Note

This page was generated from notebooks/inference_with_smurff.ipynb.

Inference with SMURFF

In this notebook we will continue on the first example. After running a training trainSession again in SMURFF, we will look deeper into how to use SMURFF for making predictions. The full Python API for predictions is available in Python API Reference » Inference.

To make predictions we recall that the value of a tensor model is given by a tensor contraction of all latent matrices. Specifically, the prediction for the element \(\hat{Y}_{ijk}\) of a rank-3 tensor is given by

\[\hat{Y}_{ijk} = \sum_{d=1}^D u^{(1)}_{d,i} u^{(2)}_{d,j} u^{(3)}_{d,k} + mean\]

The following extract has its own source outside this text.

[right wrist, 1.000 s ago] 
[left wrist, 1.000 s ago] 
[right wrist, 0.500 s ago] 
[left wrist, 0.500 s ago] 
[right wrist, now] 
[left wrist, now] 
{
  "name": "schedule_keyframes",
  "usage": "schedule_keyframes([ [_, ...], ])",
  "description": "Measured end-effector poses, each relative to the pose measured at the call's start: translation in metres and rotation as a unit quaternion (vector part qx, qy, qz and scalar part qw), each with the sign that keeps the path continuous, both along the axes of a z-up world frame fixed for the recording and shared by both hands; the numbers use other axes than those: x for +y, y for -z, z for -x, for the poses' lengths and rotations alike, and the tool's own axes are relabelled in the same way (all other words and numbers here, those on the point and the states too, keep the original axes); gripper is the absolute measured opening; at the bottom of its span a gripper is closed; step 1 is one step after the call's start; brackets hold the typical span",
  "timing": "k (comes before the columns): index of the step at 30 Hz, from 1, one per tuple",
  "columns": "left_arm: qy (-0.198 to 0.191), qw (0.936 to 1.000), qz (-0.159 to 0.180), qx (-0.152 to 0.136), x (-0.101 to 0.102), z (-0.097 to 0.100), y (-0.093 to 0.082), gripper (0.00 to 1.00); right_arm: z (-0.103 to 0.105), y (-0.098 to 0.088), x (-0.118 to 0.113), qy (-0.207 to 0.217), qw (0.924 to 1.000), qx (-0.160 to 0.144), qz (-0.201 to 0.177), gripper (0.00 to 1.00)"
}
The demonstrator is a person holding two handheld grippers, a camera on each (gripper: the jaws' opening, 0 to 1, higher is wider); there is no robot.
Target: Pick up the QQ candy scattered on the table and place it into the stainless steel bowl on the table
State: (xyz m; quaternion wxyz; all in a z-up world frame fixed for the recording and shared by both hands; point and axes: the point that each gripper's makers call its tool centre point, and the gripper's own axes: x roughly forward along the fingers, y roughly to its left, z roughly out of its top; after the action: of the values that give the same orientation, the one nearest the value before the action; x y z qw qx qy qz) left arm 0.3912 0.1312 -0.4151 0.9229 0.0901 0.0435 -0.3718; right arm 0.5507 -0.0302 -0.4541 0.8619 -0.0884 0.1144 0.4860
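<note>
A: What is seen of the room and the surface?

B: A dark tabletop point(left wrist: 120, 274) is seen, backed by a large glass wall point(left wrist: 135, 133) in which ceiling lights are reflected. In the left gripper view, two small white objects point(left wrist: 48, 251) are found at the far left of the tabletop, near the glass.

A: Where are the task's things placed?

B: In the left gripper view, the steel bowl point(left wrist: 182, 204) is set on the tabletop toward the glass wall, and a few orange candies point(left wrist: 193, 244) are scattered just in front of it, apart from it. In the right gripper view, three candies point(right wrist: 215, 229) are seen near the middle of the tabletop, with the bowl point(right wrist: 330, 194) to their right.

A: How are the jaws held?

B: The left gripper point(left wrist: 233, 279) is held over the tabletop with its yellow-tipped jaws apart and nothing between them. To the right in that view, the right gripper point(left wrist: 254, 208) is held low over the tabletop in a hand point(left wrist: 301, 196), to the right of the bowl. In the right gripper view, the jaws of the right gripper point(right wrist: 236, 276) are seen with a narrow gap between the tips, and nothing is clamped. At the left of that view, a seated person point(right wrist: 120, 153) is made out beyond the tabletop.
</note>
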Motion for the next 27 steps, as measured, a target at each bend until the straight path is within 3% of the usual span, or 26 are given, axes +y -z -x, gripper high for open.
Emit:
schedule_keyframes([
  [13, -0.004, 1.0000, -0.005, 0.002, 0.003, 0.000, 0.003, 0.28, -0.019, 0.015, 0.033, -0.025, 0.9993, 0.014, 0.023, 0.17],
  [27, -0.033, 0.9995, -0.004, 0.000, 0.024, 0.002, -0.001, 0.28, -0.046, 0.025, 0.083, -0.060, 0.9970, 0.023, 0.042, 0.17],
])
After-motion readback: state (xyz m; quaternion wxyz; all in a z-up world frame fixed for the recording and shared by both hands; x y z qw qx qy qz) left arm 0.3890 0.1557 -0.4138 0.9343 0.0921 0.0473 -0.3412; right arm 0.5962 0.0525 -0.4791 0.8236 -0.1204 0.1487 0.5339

Since a matrix is a rank-2 tensor the prediction for a matrix is given by:

\[\hat{Y}_{ij} = \sum_{d=1}^D u^{(1)}_{d,i} u^{(2)}_{d,j} + mean\]

These inner products are computed by SMURFF automagicaly, as we will see below.

Saving models

We run a Macau training trainSession using side information (ecfp) from the chembl dataset. We make sure we save every 10th sample, such that we can load the model afterwards. This run will take some minutes to run.

[ ]:
import smurff
import os
import logging

ic50_train, ic50_test, ecfp = smurff.load_chembl()

# limit to 100 rows and 100 features to make thinks go faster
ic50_train = ic50_train.tocsr()[:100,:]
ic50_test = ic50_test.tocsr()[:100,:]
ecfp = ecfp.tocsr()[:100,:].tocsc()[:,:100]

trainSession = smurff.MacauSession(
                       Ytrain     = ic50_train,
                       Ytest      = ic50_test,
                       side_info  = [ecfp, None],
                       num_latent = 16,
                       burnin     = 200,
                       nsamples   = 100,
                       save_freq  = 10,
                       save_name  = "ic50-macau.hdf5",
                       verbose    = 2,)

predictions = trainSession.run()

Saved Model

The model is saved in an HDF5 file, in this case ic50-macau.hdf5. The file contains all saved info from this training run. For example:

[ ]:
%%bash

h5ls -r ic50-macau.hdf5 | head -n 30

The structure of the HDF5 file is:

  • Datasets in /config contain the input data and configuration provided to the TrainSession
  • The different /sample_* datasets contain for each posterior sample:
  • Predictions for the provided test matrix:
    • predictions/pred_1sample: Predictions from this sample
    • predictions/pred_avg: Predictions average across this and all previous samples
    • predictions/pred_var: Predictions variance across this and all previous samples
  • latents_*: Latent samples for each dimension
  • link_matrices/: When sideinfo is used with the MacauPrior, this HDF5 group contains the ß link matrix, and the µ HyperPrior sample. This will allow to make predictions from unseen sideinfo.

Sparse matrices and tensors are stored using the h5sparse-tensor Python package which is automatically installed as a dependency of smurff.

Making predictions from a TrainSession

The easiest way to make predictions is from an existing TrainSession:

[ ]:
predictor = trainSession.makePredictSession()
print(predictor)

Once we have a PredictSession, there are serveral ways to make predictions:

  • From a sparse matrix
  • For all possible elements in the matrix (the complete \(U \times V\))
  • For a single point in the matrix
  • Using only side-information

Predict all elements

We can make predictions for all rows \(\times\) columns in our matrix

[ ]:
p = predictor.predict_all()
print(p.shape) # p is a numpy array of size: (num samples) x (num rows) x (num columns)

Predict element in a sparse matrix

We can make predictions for a sparse matrix, for example our ic50_test matrix:

[ ]:
p = predictor.predict_some(ic50_test)
print(len(p),"predictions") # p is a list of Predictions
print("predictions 1:", p[0])

Predict just one element

Or just one element. Let’s predict the first element of our ic50_test matrix:

[ ]:
from scipy.sparse import find
(i,j,v) = find(ic50_test)
p = predictor.predict_one((i[0],j[0]),v[0])
print(p)

And plot the histogram of predictions for this element.

[ ]:
%matplotlib inline
import matplotlib.pyplot as plt

# Plot a histogram of the samples.
plt.subplot(111)
plt.hist(p.pred_all, bins=10, density=True, label = "predictions's histogram")
plt.plot(p.val, 1., 'ro', markersize =5, label = 'actual value')
plt.legend()
plt.title('Histogram of ' + str(len(p.pred_all)) + ' predictions')
plt.show()

Make predictions using side information

We can make predictions for rows/columns not in our train matrix, using only side info:

[ ]:
import numpy as np
from scipy.sparse import find

(i,j,v) = find(ic50_test)
row_side_info = ecfp.tocsr().getrow(i[0])
p = predictor.predict_one((row_side_info,j[0]),v[0])
print(p)

It is also possible to provide sideinfo for the columns, if the MacauPrior was used for the columns. See smurff.PredictSession.predict for the full documentation.

Making predictions from saved run

One can also make a PredictSession from a saved HDF5 file:

[ ]:
import smurff

predictor = smurff.PredictSession("ic50-macau.hdf5")
print(predictor)
[ ]: